Leaving so much at the surface of your being you'd see more ,feel more, it gives you the strength to fight your battles without a shield.I have always kept my walls wrapped closely around me , sometimes so close that i can hardly see or breathe .Building a fortress around myself so that i may never have to see a bloodstain on my blade.But before long i realized that my sword was always hung tightly around my waist, if i may ever have to use it, i will.




I remember over thirty years ago , a boy not very much older than him.A boy with the very same brown eyes.I met his father for the first time in england , as a charming young man who had the world at his feet.I remember his mother too, only too well.She wasn't the kind of girl you wouldn't have noticed...and i noticed a little too much about her..the little golden curls in her hair ,blue eyes that teased you like a morning dance between light and water, the look of surprise very time she smiled, how she held on closely to his arm ,her head just reached a little above his shoulder and his fingers near her lips......i also noticed how her cheeks turned pink every time she smiled at me.sometimes i couldn't help wondering if it were otherwise...the rules we make up to protect ourselves sometimes imprison you and take you away from the people you love the most.The rules cant change the inevitable end, all they do is distance it...the rules may give you more time..but life catches up eventually.

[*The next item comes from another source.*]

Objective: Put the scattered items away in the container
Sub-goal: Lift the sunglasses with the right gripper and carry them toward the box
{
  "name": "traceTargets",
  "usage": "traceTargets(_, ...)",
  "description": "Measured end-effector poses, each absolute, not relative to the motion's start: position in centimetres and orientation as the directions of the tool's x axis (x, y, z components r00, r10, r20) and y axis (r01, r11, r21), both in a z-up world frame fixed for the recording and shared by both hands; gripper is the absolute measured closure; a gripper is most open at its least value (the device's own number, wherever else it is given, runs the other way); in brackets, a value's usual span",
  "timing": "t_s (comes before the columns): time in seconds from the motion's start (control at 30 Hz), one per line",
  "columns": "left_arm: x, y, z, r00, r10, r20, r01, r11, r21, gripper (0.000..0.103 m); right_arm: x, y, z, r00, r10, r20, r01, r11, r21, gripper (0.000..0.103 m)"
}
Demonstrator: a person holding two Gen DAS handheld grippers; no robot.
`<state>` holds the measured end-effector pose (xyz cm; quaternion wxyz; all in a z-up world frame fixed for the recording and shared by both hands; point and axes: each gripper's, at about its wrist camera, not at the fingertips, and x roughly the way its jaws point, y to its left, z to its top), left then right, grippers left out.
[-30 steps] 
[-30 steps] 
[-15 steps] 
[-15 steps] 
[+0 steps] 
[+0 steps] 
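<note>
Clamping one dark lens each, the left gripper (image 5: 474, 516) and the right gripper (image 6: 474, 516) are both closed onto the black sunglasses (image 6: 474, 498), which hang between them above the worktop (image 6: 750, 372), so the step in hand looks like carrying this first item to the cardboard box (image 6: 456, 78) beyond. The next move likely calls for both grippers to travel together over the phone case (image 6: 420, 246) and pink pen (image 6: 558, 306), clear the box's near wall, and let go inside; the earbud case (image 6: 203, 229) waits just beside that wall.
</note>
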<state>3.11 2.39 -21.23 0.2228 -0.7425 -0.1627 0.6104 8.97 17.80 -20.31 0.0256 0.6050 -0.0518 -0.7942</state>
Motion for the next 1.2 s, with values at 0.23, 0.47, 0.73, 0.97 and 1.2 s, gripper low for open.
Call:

I remember our names at place cards..Dylan, Dorothy and me, two young men and a lady.I knew my name didn't belong there.but i never fit in anywhere anyhow.And i had no shortage of women to feel lonely.
But Dorothy was different ...i loved her voice..it always seemed like she had so much to tell if only i could understand her...at dinner she'd play with her hair every time she was bored..and somehow these little things mattered to me.


Of course, she didn't know that she was the reason we were together, she didn't realize her part in what we were about to do, In two years all the thoughts that ran in our heads would change completely...we would grow decades older within minutes...but for those last few seconds at dinner we were three friends with a lot of secrets . One entwined within the other until you could untangle them no more.We were actors in our own play, pretending to fit in and hide with the rest of the world. Sometimes i try to confuse a memory into a figment of my imagination and close my eyes in the face of what i think might be true...sometimes to be happy  we need to blur that sharp line between fiction and reality.